This post was written by NCTE member Tadayuki Suzuki, a member of the NCTE LGBTQ Advisory Committee.

 

In her recommendaiton of LGBTQ books everyone should read, Sally Kaplan notes that LGBTQ books play an important role for validating children’s lives and help them connect with people who are not familiar with the LGBTQ issues.

As part of the recent publishing trends for LGBTQ books, more allies and advocates are standing up and writing these books in order to support and honor the lives of LGBTQ people. Ashley Lauren Sullivan and Laurie Lynne Urraro report that very few picture books about transgender and gender-nonconforming characters are available, and that existing narratives focus on white characters.They further maintain that more books about male-to-female characters than female-to-male characters exist among the books about transgender and gender-nonconforming characters. Fortunately, last year’s When Aiden Became A Brother offers a narrative that is often neglected in children’s books.

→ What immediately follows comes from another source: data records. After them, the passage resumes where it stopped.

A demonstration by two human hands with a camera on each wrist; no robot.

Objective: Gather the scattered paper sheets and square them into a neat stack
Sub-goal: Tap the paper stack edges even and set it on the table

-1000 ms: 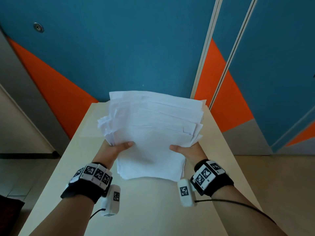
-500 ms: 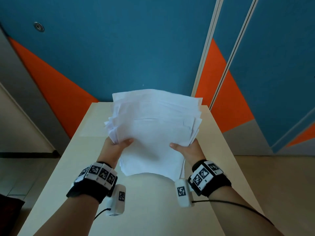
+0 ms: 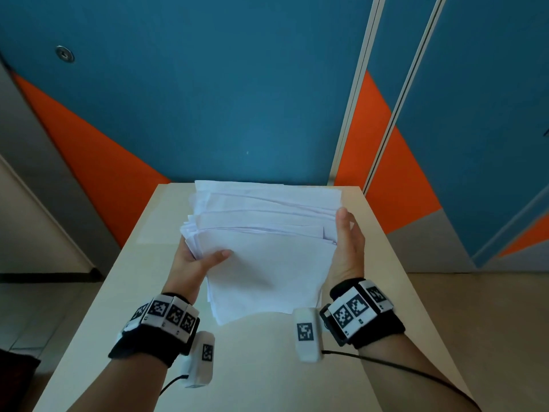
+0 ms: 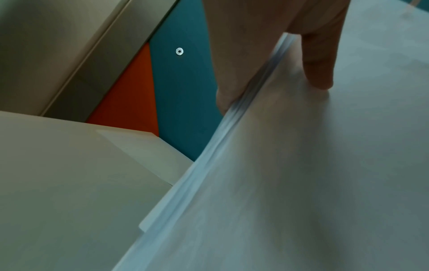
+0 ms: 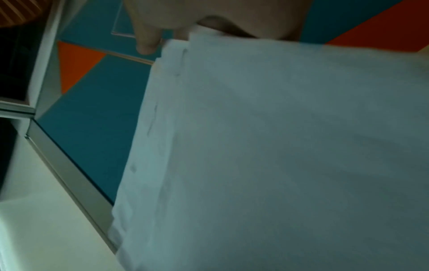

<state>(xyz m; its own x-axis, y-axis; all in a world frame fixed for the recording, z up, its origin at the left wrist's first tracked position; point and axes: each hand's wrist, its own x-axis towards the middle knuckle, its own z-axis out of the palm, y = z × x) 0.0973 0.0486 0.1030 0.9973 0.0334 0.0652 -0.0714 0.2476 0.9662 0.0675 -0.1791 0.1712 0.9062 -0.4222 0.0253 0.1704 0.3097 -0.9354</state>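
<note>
A loose stack of white paper sheets [image 3: 267, 263] is held above the beige table [image 3: 267, 367], its far edges fanned and uneven. My left hand [image 3: 208, 260] grips the stack's left edge, thumb on top and fingers hidden beneath. In the left wrist view the thumb [image 4: 318, 64] presses down on the top sheet [image 4: 301, 183]. My right hand [image 3: 346, 239] lies flat along the stack's right edge with fingers straight, pointing away from me. The right wrist view is filled by the stack [image 5: 278, 146], with one finger [image 5: 146, 40] past its far corner.
The table is narrow and butts against a blue and orange wall [image 3: 208, 114]. Its left and right edges drop to the floor [image 3: 490, 322]. A cable [image 3: 401, 367] trails from my right wrist camera over the table's near right side.
My right hand has left its pinch at the near right corner and slid forward along the right edge, fingers straight. The stack has tipped down flatter and lower. The left grip is unchanged.
</note>
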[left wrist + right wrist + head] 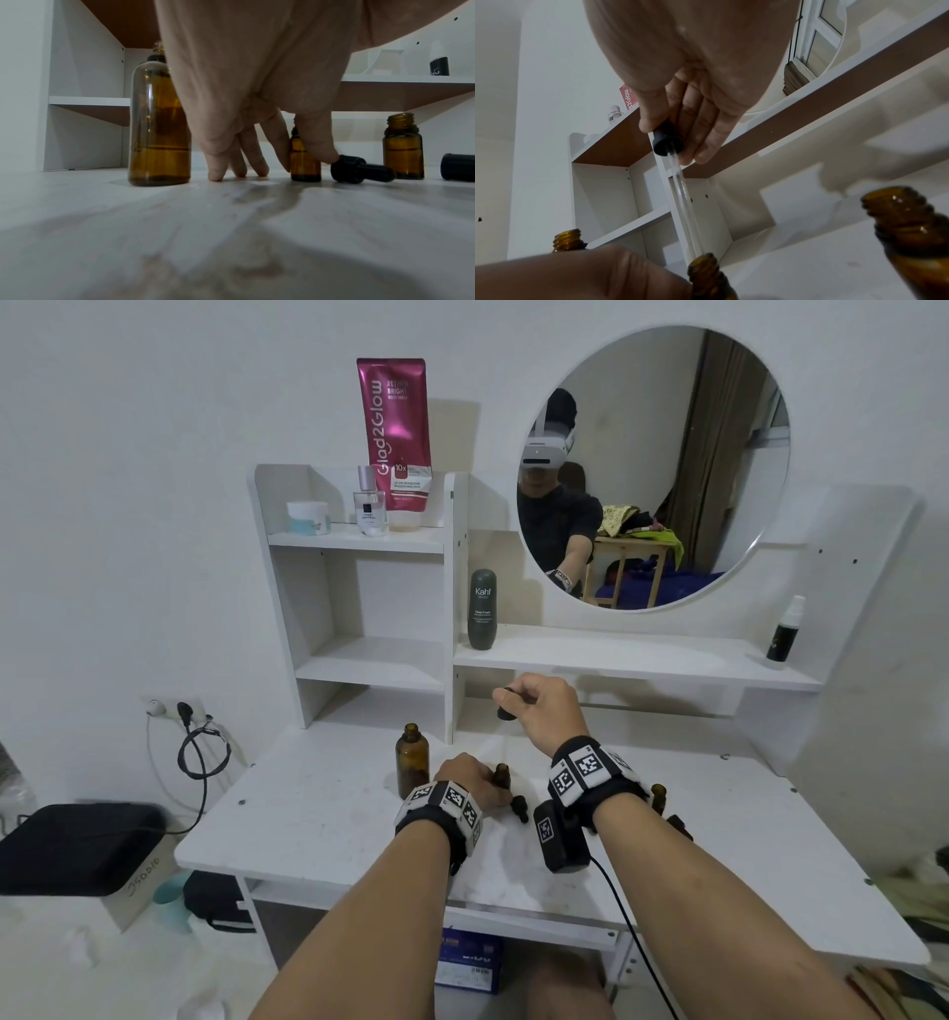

Written by Kyle Lukeoff and illustrated by Kaylani Juanita, When Aidan Became A Brother, is a story about a transgender child. The titular character’s parents tell him that they will welcome a new baby to their family soon. One day, Aidan’s neighbor asks his mother whether she is having a boy or a girl. This question makes Aidan uncomfortable due to his gender nonconformity. When he goes to the hardware store with his father, Aidan tells the paint clerk that he will become a big brother. However, this statement confuses this store clerk since Aidan is misgendered in the clerk’s eyes. Aiden obviously struggles handling with his new appearance in the story. Just before the baby arrives, he begins to wonder if as the big brother, he has done right for the baby who is joining their family soon. Then, his mother tells Aidan that he has taught his family how important it is to love someone for exactly who they are, and this baby is lucky to have him as a big brother.

As children’s books often portray children’s lives and their families, more books about transgender and gender-nonconforming characters of color need to be written and published in the future to encourage children to express their gender identities more flexibly. For that reason, picture books such as When Aidan Became A Brother become important resources for elementary school teachers. Teachers and librarians may worry about lacking the language to discuss  gender-binary and transgender identities with their students when they read certain stories. Fortunately, the Teaching Tolerance Anti-Bias Framework–A Road Map for Anti-bias Education at Every Grade Level offers grade-level appropriate standards and scenarios for teaching diversity and inclusion in the K–12 classrooms and can be a valuable curricular tool.

Teachers can analyze with their students sections of the book such as the part where one character, Joe, notices that Stephen has chosen to play with a baby doll at recess. Joe snatches the doll away from Stephen, saying, “Dolls are for girls, not boys” (p. 3). Teachers can discuss with their students how we should react, how we should express our feelings logically, and what kinds of words are more appropriate to use. In this way, teachers can help their students challenge the gender-binary thinking and attend to Aidan’s situations and his feelings.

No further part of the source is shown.